■ **Exercise instructions**
From the listing below, select every line where the word "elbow" appears.

--- START ---

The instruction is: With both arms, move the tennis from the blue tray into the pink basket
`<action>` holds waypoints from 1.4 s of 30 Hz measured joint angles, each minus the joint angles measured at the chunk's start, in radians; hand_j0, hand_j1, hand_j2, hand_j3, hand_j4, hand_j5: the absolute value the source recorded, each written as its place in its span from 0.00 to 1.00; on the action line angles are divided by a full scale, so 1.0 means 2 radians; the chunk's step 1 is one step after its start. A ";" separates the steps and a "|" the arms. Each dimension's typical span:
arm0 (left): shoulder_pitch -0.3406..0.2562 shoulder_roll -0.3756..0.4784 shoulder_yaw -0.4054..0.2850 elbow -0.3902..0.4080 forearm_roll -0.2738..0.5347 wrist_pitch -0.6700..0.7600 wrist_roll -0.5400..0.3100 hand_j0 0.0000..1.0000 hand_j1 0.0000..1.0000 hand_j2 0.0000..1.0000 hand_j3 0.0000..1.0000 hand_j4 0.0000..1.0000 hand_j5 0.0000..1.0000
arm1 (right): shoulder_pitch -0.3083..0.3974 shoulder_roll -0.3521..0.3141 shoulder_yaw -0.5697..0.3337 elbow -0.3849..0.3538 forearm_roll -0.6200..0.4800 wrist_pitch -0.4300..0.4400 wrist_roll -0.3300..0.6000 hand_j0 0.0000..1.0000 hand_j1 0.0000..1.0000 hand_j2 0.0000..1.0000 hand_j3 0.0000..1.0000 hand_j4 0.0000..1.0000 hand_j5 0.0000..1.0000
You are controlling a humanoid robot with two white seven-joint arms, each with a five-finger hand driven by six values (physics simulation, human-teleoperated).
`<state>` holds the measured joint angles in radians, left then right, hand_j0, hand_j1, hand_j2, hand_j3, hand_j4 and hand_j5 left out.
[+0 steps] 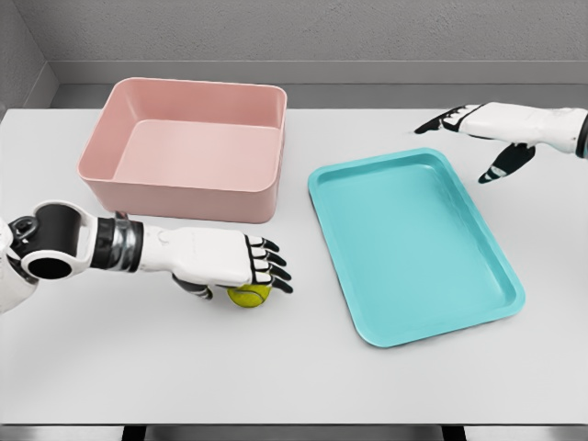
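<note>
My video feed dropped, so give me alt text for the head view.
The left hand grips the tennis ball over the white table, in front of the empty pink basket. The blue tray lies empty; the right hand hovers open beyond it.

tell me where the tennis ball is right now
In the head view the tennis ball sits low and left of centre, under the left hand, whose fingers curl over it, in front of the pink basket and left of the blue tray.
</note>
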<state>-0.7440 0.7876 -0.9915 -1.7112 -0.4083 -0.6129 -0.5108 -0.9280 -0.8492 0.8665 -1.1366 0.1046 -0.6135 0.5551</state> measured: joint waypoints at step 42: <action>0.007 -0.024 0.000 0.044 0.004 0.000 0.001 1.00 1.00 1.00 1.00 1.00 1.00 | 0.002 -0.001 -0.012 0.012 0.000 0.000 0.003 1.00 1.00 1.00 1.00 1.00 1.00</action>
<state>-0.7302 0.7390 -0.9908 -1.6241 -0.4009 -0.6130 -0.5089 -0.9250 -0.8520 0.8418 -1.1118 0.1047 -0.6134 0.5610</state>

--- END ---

■ **Answer to this task**
arm0 (left): shoulder_pitch -0.3406..0.2562 shoulder_roll -0.3756..0.4784 shoulder_yaw -0.4054..0.2850 elbow -0.3902..0.4080 forearm_roll -0.2738..0.5347 wrist_pitch -0.6700..0.7600 wrist_roll -0.5400..0.3100 hand_j0 0.0000..1.0000 hand_j1 0.0000..1.0000 hand_j2 0.0000..1.0000 hand_j3 0.0000..1.0000 hand_j4 0.0000..1.0000 hand_j5 0.0000..1.0000
arm1 (right): shoulder_pitch -0.3083..0.3974 shoulder_roll -0.3521..0.3141 shoulder_yaw -0.5697..0.3337 elbow -0.3849..0.3538 forearm_roll -0.6200..0.4800 wrist_pitch -0.4300..0.4400 wrist_roll -0.3300..0.6000 hand_j0 0.0000..1.0000 hand_j1 0.0000..1.0000 hand_j2 0.0000..1.0000 hand_j3 0.0000..1.0000 hand_j4 0.0000..1.0000 hand_j5 0.0000..1.0000

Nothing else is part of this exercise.